Where Were You on 1/14?

The Wall Street Journal, March 29, 2005

By Sally Satel and Christina Hoff Sommers

[Unabridged Version]

The Radcliffe Institute for Advanced Study at Harvard University hosted a conference last week entitled “Impediments to Change: Revisiting the Women in Science Question.” The auditorium in Agassiz Theatre in Radcliffe Yard was packed. Dedicated in 1904, the theatre has been the site of many a spirited intellectual exchange. But on this day it was a forum not for debate but for indignation over the insult that the assembled referred to as “1/14” — the date when Harvard President Larry Summers fatefully speculated about the possibility of inborn differences between the sexes.

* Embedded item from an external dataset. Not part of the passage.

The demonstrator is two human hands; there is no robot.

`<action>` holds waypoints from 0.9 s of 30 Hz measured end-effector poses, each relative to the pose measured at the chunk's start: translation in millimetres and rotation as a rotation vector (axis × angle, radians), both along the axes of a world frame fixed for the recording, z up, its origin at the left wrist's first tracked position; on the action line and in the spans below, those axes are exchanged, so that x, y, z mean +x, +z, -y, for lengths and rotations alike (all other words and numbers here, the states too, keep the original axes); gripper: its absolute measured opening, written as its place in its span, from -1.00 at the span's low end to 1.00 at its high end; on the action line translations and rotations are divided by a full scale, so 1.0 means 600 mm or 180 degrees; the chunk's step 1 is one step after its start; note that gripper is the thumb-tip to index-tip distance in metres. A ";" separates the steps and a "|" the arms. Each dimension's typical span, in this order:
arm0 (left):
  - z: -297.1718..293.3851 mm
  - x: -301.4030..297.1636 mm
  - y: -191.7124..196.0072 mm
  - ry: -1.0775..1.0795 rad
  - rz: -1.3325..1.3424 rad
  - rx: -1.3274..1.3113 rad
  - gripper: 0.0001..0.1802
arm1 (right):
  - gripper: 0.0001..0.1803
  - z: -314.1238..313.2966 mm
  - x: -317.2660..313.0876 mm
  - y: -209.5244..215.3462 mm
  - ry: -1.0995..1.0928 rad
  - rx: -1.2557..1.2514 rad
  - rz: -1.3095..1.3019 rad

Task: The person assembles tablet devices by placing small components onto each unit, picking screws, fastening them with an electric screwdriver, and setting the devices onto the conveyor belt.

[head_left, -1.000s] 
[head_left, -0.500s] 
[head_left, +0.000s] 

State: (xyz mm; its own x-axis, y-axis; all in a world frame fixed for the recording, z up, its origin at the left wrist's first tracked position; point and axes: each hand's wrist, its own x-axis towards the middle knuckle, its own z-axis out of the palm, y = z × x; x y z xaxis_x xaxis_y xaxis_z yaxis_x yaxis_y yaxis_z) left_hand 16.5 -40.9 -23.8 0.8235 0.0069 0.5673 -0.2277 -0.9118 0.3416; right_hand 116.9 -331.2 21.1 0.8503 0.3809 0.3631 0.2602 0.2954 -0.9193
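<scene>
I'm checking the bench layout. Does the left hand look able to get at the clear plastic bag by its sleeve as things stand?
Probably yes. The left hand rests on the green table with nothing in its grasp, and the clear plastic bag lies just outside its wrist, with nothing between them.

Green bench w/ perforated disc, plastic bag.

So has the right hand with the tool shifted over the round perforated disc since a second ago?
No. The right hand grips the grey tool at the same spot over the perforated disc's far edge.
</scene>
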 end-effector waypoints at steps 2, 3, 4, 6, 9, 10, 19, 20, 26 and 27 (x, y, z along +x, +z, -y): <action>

The six assembled panelists, four from Harvard, two from MIT, did not challenge one another — as scholarly panelists often do — but basked in their shared conviction that there is only one explanation for why fewer women than men teach math and physics at Harvard or MIT: sexist bias. In fact, their only motive for “revisiting” the women-in-science question, was to give a proper burial to the hypothesis that there are significant biologically-based differences between men and women.

In one weird outburst, audience member Professor Zella Luria from Tufts University warned of the dangers posed to women’s progress by a “cute guy who writes well and has a gorgeous wife.” She was referring to Steven Pinker, the Harvard psychologist who dared to explain why it may be that “males and females do not have interchangeable minds” in his 2002 book “The Blank Slate: The Modern Denial of Human Nature.” He was not invited to this event.

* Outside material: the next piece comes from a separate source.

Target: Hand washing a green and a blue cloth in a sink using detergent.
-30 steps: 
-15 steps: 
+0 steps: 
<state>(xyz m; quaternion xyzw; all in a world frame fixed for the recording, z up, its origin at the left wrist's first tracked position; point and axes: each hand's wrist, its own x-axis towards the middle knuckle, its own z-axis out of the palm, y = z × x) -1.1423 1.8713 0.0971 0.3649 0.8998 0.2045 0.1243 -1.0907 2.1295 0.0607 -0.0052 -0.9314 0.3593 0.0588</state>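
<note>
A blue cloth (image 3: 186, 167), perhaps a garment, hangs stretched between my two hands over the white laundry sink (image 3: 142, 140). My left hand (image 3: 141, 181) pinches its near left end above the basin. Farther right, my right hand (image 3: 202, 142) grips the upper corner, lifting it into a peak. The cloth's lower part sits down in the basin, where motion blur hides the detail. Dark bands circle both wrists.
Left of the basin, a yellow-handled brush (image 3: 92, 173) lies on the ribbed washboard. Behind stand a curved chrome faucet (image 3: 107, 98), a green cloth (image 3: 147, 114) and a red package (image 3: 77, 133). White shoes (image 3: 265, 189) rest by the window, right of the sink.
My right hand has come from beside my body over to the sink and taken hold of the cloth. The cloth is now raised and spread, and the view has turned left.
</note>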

Why should they host him at Radcliffe? That would be like inviting a flat earther or a Holocaust denier. “In this day and age to believe that men and women differ in their basic competence for math and science is as insidious as believing that some people are better suited to be slaves and others masters,” one panelist, Mahzarin Banaji, a professor in the Harvard psychology department told the Harvard Crimson.

Nancy Hopkins was another speaker. The MIT biologist has become known as the professor who fled the room on 1/14. “I felt I was going to be sick,” she famously said. At the Radcliffe confab, Ms. Hopkins again talked about how Mr. Summers affected her physiology: “I had to walk out out of respect for my blood pressure.” For this show of courage, the audience gave her a standing ovation. But the room soon quieted down when she told a harrowing tale of hate mail she had received. A Harvard alum had sent her some air sickness bags and urged her to consult a physician. “I would suggest a psychiatrist,” he wrote. Audience members gasped at the sheer misogyny of it all.

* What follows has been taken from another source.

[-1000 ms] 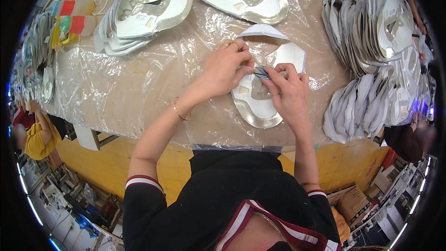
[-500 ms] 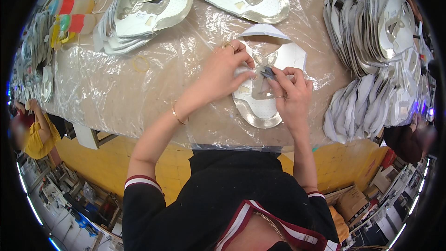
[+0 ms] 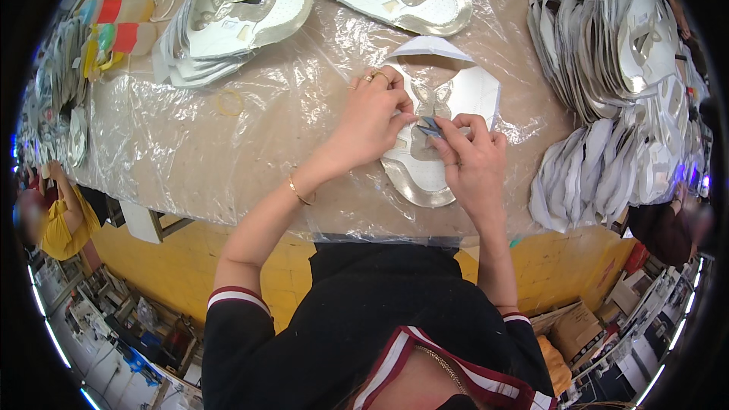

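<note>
Both forearms extend forward. Left hand [image 3: 372,118] palm-down, fingers curled. Right hand [image 3: 472,161] beside it, fingertips pinched, almost touching.

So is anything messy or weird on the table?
Nothing really stands out. The plastic sheet over the table is wrinkled, and a lone yellow rubber band lies loose on it. The silver-white cut pieces sit in stacks.

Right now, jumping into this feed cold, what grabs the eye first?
The two hands at the table's middle: the left hand presses a flat white and silver cut piece while the right hand pinches a small grey-blue tool over it. Next, the big fanned stacks of like pieces at the right, and shorter piles at the upper left on the plastic sheet.
</note>
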Motion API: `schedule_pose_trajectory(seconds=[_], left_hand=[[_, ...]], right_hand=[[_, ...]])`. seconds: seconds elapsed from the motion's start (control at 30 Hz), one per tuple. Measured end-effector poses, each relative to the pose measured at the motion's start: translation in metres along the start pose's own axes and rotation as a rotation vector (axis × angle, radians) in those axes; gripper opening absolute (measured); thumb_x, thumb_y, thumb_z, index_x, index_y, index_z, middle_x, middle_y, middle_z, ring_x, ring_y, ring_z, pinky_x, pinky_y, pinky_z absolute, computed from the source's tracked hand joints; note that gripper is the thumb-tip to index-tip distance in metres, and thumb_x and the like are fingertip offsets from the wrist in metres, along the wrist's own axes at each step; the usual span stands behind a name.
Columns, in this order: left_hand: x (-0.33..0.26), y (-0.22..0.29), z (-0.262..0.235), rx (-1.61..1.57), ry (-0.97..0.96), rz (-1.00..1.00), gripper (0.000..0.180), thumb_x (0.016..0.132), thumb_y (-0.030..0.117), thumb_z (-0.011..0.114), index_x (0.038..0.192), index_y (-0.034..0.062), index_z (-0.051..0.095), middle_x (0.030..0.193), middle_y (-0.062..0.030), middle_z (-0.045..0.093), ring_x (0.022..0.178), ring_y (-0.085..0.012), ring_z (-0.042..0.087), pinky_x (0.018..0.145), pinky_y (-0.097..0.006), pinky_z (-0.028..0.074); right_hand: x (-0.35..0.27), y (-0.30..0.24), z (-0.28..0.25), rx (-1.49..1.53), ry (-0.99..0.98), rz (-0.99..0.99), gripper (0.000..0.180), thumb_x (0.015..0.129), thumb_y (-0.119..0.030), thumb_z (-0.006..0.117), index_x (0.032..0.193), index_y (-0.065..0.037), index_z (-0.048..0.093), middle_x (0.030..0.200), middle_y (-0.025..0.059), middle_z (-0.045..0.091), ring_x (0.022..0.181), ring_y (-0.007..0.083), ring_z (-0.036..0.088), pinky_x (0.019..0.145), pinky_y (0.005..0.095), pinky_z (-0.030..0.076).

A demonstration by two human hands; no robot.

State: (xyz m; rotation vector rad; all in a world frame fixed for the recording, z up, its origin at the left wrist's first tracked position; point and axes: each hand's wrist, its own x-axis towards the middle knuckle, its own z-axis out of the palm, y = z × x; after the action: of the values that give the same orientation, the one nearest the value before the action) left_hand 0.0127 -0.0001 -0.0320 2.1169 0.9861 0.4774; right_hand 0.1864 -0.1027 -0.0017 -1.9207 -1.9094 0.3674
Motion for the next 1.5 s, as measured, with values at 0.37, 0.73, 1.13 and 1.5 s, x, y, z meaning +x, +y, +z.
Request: schedule_pose_trajectory(seconds=[0.37, 0.73, 1.13, 1.5], left_hand=[[0.001, 0.001, -0.007, -0.018, -0.032, 0.007, 0.012, 0.083, 0.014, 0.072, 0.083, 0.0040, 0.065, 0.102, -0.0108, 0.054, 0.096, -0.0304, 0.053, 0.093, -0.041, 0.037], [-0.014, 0.002, -0.010, -0.130, 0.397, -0.141, 0.029, 0.089, 0.012, 0.070, 0.111, 0.0020, 0.055, 0.107, -0.0071, 0.053, 0.091, -0.0162, 0.053, 0.072, -0.028, 0.046], [-0.029, 0.033, 0.009, -1.019, 0.229, -0.495, 0.051, 0.092, 0.018, 0.070, 0.130, -0.0067, 0.047, 0.109, -0.0140, 0.061, 0.087, -0.0118, 0.061, 0.070, -0.028, 0.053], [-0.040, 0.069, -0.035, -0.996, 0.127, -0.513, 0.028, 0.099, 0.018, 0.062, 0.110, -0.0066, 0.066, 0.096, -0.0044, 0.070, 0.085, -0.0061, 0.060, 0.073, -0.025, 0.049]], right_hand=[[0.001, -0.001, 0.021, -0.008, 0.097, -0.067, 0.025, 0.085, -0.016, 0.073, 0.110, -0.015, 0.074, 0.096, -0.0009, 0.061, 0.067, 0.0130, 0.057, 0.073, 0.0326, 0.032], [-0.011, 0.001, 0.007, 0.015, 0.060, -0.004, 0.028, 0.084, -0.014, 0.074, 0.112, -0.013, 0.074, 0.099, 0.0004, 0.061, 0.067, 0.0117, 0.056, 0.079, 0.0319, 0.034], [-0.022, 0.001, 0.018, 0.233, 0.155, 0.073, 0.032, 0.084, -0.017, 0.074, 0.116, -0.013, 0.072, 0.101, 0.0015, 0.062, 0.070, 0.0128, 0.054, 0.078, 0.0305, 0.036], [-0.028, -0.024, -0.025, 0.176, 0.322, 0.022, 0.038, 0.080, -0.016, 0.078, 0.117, -0.012, 0.072, 0.099, 0.0010, 0.062, 0.072, 0.0131, 0.052, 0.077, 0.0306, 0.036]])
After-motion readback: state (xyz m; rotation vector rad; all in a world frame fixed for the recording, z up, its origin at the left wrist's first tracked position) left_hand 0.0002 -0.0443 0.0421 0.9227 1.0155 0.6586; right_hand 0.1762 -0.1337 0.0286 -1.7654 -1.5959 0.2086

Perhaps the most troubling presentation was that of Harvard psychologist Elizabeth Spelke. She declared herself a diligent researcher who cared about solid methodology and accurate results. But instead of letting the audience know that the research on sex differences is a vibrant and contentious area of science, she claimed that the thesis of innate difference had been definitively refuted. The evidence against it, she said, “is as conclusive as any case I know in science.”

If these traumatized conference participants should somehow succeed in establishing “1/14” as a notable day in American academic history, then another infamous day will also deserve adverse notice: On “3/21” Radcliffe College, once synonymous with the highest standards of women’s education, abandoned all pretense to intellectual seriousness.